-- What the task asks --
From the listing below, set down exactly each line beginning with the one containing "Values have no" and ending with the last.
# # # # # # #
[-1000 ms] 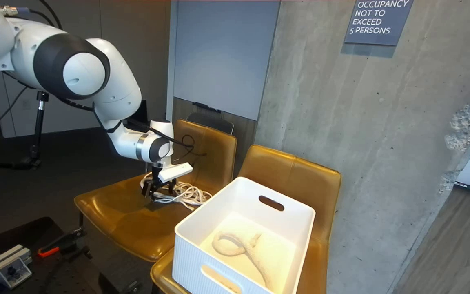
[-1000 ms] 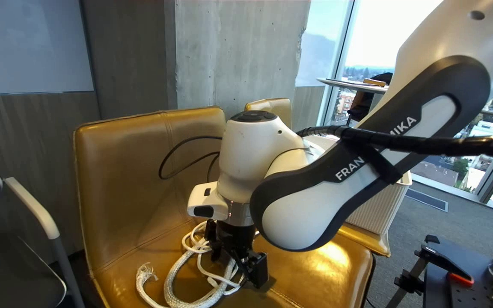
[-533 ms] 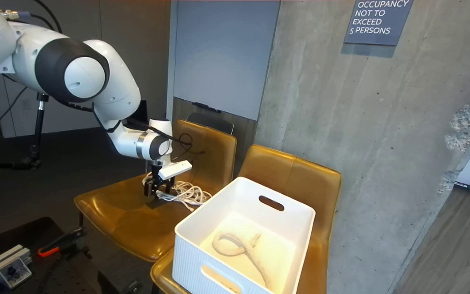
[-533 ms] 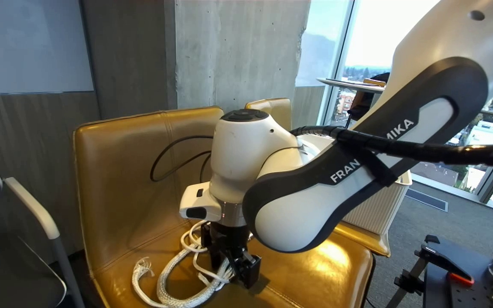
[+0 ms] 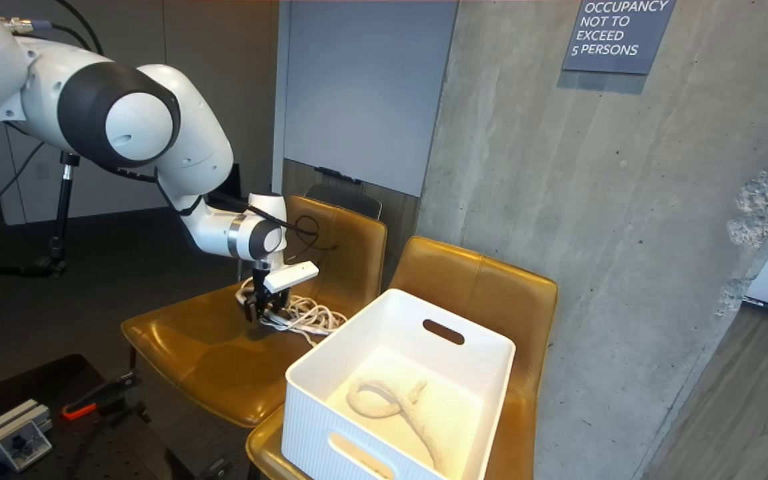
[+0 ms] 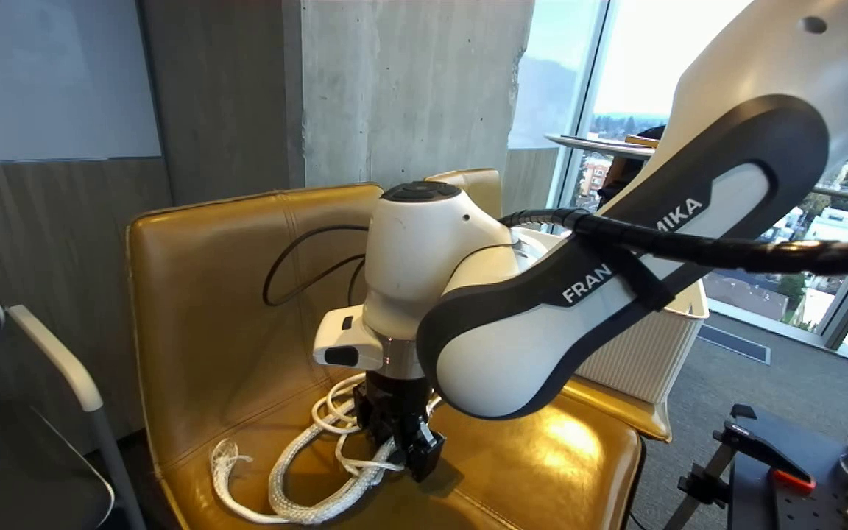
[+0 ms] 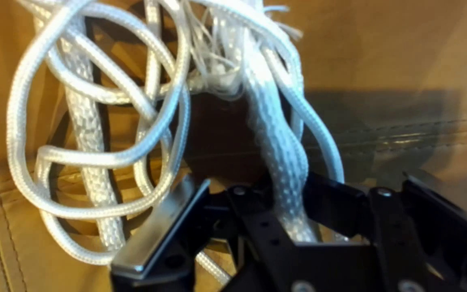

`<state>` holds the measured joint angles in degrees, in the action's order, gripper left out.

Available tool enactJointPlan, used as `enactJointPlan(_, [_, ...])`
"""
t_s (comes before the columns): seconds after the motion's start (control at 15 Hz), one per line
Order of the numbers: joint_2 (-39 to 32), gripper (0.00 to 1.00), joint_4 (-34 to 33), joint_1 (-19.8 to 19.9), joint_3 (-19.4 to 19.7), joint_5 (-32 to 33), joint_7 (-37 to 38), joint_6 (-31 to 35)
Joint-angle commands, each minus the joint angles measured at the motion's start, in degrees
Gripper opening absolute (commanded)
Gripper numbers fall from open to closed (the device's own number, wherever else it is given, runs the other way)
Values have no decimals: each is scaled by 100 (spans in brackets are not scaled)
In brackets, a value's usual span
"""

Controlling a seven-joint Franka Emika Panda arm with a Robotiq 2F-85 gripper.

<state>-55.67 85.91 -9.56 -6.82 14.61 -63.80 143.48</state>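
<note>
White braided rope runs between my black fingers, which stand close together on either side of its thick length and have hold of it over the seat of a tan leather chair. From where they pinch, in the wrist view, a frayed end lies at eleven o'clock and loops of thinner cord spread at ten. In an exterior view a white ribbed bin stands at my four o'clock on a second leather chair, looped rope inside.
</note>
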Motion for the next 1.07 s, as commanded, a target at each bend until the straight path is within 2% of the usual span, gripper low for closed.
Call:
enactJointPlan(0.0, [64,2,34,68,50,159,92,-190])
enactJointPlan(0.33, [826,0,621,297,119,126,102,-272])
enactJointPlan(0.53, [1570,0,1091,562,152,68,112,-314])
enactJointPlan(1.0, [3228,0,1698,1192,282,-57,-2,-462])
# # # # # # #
-- The completed task --
Values have no decimals: each is scaled by 100 (spans in brackets are not scaled)
In brackets, a value's usual span
"""

Controlling a seven-joint Franka Emika Panda arm with a Robotiq 2F-85 gripper.

<state>-55.67 85.91 -9.56 -6.82 14.61 -63.80 143.48</state>
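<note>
White braided rope runs between my black fingers, which stand close together on either side of its thick length and have hold of it over the seat of a tan leather chair. From where they pinch, in the wrist view, a frayed end lies at eleven o'clock and loops of thinner cord spread at ten. In an exterior view a white ribbed bin stands at my four o'clock on a second leather chair, looped rope inside.
</note>
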Motion for the next 1.07 s, as commanded, a target at each bend until the straight path is within 2% of the usual span, gripper low for closed.
Call:
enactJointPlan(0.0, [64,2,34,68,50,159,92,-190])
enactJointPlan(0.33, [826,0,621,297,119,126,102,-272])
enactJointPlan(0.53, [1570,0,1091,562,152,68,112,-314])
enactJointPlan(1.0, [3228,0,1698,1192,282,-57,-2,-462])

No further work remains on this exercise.